Your objective: Under this line are the records; write out word for word the part that begins at the line containing "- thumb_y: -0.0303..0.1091" and ends at the line containing "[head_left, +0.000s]", and no more.

(Records from a data source)
━━━━━━━━━━━━━━━━━━━━

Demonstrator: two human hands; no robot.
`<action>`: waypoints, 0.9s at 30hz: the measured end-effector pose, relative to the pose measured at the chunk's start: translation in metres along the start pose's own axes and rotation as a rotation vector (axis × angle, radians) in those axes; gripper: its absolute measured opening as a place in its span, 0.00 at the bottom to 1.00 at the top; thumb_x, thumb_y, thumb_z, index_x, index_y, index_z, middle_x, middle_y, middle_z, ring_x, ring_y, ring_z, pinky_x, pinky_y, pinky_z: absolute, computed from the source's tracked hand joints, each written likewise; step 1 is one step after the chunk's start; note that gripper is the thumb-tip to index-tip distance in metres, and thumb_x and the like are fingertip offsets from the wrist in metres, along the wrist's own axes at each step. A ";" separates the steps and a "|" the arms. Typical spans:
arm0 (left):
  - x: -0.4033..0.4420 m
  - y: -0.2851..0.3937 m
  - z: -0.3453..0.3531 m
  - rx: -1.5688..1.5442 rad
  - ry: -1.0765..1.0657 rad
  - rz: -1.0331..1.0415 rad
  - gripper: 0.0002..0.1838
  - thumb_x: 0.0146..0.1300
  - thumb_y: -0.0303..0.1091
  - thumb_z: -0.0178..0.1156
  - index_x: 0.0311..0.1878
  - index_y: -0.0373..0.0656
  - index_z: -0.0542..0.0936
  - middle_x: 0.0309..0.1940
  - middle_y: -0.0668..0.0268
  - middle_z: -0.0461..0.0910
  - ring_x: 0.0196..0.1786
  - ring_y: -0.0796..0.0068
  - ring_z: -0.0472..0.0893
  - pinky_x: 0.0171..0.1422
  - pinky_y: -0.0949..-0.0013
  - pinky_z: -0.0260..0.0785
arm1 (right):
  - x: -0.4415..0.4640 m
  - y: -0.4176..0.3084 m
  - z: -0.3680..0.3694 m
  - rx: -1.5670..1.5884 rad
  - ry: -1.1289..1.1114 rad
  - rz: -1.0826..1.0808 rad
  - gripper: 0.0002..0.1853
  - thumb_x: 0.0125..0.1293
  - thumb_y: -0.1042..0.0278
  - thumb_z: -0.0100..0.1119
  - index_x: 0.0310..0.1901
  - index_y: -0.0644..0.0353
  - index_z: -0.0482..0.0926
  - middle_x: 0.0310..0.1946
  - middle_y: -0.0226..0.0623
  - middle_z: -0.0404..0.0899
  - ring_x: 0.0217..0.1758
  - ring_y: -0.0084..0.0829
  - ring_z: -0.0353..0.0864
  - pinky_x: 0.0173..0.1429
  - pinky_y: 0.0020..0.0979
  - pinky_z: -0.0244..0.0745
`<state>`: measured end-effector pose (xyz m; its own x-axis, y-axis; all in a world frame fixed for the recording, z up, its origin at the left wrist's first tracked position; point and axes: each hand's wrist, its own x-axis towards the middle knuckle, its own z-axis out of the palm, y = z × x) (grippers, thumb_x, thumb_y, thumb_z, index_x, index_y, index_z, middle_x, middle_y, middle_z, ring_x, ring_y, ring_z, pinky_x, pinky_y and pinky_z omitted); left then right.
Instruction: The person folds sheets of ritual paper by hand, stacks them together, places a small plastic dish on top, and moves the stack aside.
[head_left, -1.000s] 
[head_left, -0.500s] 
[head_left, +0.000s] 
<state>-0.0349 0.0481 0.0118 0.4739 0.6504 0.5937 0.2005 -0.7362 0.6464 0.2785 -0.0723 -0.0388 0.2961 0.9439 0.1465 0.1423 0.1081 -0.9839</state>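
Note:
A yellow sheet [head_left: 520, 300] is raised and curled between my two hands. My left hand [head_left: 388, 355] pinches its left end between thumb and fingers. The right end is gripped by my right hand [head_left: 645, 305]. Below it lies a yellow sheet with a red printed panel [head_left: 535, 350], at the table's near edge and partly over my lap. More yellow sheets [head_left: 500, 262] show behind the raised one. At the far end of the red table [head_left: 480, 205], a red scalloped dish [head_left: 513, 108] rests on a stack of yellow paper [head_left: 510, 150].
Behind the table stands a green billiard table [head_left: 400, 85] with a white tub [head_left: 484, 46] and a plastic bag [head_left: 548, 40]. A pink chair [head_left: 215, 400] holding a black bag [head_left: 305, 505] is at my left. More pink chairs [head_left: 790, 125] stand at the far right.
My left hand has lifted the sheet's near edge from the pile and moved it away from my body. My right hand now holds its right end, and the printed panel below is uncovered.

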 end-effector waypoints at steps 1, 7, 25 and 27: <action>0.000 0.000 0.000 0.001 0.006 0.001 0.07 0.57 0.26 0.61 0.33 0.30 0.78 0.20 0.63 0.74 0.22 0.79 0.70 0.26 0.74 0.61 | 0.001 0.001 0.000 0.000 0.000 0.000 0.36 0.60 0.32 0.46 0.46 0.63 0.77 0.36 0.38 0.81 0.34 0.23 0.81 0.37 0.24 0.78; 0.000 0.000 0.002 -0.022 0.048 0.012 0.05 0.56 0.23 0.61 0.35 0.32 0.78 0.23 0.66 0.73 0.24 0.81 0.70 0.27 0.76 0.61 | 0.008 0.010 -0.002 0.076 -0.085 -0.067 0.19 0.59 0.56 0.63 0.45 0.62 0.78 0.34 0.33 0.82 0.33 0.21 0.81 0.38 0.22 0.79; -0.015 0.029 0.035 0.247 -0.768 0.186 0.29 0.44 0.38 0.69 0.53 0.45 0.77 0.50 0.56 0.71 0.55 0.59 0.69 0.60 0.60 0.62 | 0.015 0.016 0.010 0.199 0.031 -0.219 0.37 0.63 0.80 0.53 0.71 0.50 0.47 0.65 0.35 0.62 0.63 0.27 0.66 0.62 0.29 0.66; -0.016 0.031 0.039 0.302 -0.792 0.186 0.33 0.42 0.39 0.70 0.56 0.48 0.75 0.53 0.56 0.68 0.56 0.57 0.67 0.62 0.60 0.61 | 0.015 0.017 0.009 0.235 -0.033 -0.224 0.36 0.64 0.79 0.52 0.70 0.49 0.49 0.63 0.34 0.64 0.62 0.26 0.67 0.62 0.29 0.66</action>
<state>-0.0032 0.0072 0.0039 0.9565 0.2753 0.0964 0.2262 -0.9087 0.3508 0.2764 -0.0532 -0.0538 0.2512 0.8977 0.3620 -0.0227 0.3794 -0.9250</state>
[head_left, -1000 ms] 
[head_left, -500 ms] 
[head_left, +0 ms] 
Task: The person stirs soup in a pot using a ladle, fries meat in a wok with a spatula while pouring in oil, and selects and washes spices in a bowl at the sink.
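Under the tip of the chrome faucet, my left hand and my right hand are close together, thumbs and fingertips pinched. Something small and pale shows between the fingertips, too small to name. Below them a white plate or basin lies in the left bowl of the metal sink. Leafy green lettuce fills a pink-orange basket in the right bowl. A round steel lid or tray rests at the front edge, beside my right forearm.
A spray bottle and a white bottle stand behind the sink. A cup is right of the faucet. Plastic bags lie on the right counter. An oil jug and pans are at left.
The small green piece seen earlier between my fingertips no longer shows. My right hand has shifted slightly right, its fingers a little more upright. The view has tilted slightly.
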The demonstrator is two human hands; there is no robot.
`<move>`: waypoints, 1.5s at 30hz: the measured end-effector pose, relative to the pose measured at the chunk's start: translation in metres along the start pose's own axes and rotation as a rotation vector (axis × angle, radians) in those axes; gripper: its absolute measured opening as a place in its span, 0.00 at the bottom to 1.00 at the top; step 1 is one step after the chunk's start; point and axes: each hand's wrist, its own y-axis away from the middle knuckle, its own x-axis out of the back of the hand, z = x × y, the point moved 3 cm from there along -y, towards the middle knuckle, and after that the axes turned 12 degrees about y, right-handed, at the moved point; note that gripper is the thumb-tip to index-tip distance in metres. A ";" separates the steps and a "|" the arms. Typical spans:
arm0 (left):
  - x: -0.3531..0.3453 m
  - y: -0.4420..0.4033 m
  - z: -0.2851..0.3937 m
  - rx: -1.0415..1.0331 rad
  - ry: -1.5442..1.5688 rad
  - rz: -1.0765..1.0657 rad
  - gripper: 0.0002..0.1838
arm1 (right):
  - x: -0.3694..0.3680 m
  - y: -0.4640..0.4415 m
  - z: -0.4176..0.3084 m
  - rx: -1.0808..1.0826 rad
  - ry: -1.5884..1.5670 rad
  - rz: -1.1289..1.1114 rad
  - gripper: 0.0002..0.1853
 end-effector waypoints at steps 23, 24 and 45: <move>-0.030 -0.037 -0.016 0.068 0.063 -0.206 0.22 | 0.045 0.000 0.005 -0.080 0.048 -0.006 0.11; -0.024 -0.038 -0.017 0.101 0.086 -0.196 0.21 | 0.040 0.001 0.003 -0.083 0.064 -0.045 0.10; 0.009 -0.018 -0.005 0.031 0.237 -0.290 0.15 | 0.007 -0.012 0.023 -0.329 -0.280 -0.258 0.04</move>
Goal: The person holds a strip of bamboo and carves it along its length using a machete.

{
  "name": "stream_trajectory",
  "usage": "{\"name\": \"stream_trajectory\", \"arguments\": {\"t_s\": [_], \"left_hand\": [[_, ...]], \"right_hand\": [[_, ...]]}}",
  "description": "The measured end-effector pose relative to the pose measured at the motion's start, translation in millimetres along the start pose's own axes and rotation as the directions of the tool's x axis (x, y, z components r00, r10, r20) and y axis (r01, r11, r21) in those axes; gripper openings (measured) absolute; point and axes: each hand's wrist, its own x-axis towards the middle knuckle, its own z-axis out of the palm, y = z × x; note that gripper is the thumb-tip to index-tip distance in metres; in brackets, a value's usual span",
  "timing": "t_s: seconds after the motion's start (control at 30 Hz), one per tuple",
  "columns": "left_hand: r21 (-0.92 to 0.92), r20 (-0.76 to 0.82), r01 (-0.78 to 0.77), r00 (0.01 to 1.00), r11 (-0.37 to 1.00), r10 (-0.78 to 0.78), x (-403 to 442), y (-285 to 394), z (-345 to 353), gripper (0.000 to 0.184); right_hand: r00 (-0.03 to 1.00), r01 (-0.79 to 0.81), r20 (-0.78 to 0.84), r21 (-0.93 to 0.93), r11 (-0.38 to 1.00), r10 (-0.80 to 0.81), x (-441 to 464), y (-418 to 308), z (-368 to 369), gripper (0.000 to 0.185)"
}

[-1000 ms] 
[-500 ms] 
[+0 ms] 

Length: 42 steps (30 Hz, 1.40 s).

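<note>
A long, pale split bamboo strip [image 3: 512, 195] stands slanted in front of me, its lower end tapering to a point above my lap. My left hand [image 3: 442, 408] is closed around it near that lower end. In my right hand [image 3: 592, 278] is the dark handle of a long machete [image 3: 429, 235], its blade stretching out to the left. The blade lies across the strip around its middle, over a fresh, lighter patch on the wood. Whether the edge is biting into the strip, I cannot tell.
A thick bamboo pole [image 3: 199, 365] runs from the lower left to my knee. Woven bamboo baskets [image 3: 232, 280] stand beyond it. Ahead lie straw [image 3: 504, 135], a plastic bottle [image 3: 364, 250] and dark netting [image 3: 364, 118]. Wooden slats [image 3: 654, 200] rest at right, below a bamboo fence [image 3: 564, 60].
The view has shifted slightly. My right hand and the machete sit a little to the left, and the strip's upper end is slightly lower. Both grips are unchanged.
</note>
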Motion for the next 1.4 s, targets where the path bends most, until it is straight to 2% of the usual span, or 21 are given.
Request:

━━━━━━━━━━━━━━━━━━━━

Answer space:
  - thumb_y: -0.0303..0.1091
  - thumb_z: -0.0178..0.1156
  - index_x: 0.0311..0.1878
  - index_y: -0.0373..0.0656
  - index_z: -0.0542..0.0936
  - middle_x: 0.0309..0.1940
  - middle_y: -0.0668..0.0268
  - middle_z: -0.0461..0.0910
  - ring_x: 0.0196..0.1786
  - ring_y: -0.0796..0.0068
  - ring_z: -0.0472..0.0893
  - pinky_x: 0.0171..0.1422
  - pinky_y: -0.0949..-0.0013
  - pinky_z: -0.0260..0.0785
arm1 (right):
  - x: -0.4415..0.4640 m
  - y: -0.4176..0.3084 m
  - z: -0.3680..0.3694 m
  - rx: -1.5670..1.5884 rad
  - ry: -1.1289..1.1114 rad
  - rz: -1.0826..1.0808 rad
  - gripper: 0.0002..0.1853
  - thumb_x: 0.0125..0.1293
  - thumb_y: -0.1042..0.0278
  - thumb_z: -0.0100..0.1119
  - index_x: 0.0310..0.1901
  - index_y: -0.0644..0.0353
  - index_z: -0.0482..0.0926
  - middle_x: 0.0310..0.1946
  - middle_y: -0.0226..0.0623
  - middle_z: -0.0404..0.0899
  - ring_x: 0.0217..0.1758
  - ring_y: -0.0084..0.0829
  - ring_z: -0.0353..0.0864
  - pinky_x: 0.0173..0.1429
  - pinky_y: 0.0020..0.0979
  - pinky_z: -0.0244..0.0745
`<state>`: measured end-effector pose (xyz m; its own x-axis, y-axis; all in a world frame fixed for the recording, z up, its origin at the left wrist's first tracked position; point and axes: each hand's wrist, its own x-axis towards the middle knuckle, its own z-axis out of the palm, y = z × x) (grippers, thumb_x, thumb_y, thumb_z, index_x, index_y, index_z, middle_x, middle_y, middle_z, ring_x, ring_y, ring_z, pinky_x, pinky_y and pinky_z omitted); left then right.
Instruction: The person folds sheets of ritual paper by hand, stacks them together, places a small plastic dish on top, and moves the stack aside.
[head_left, -1.000s] 
[head_left, -0.500s] 
[head_left, +0.000s] 

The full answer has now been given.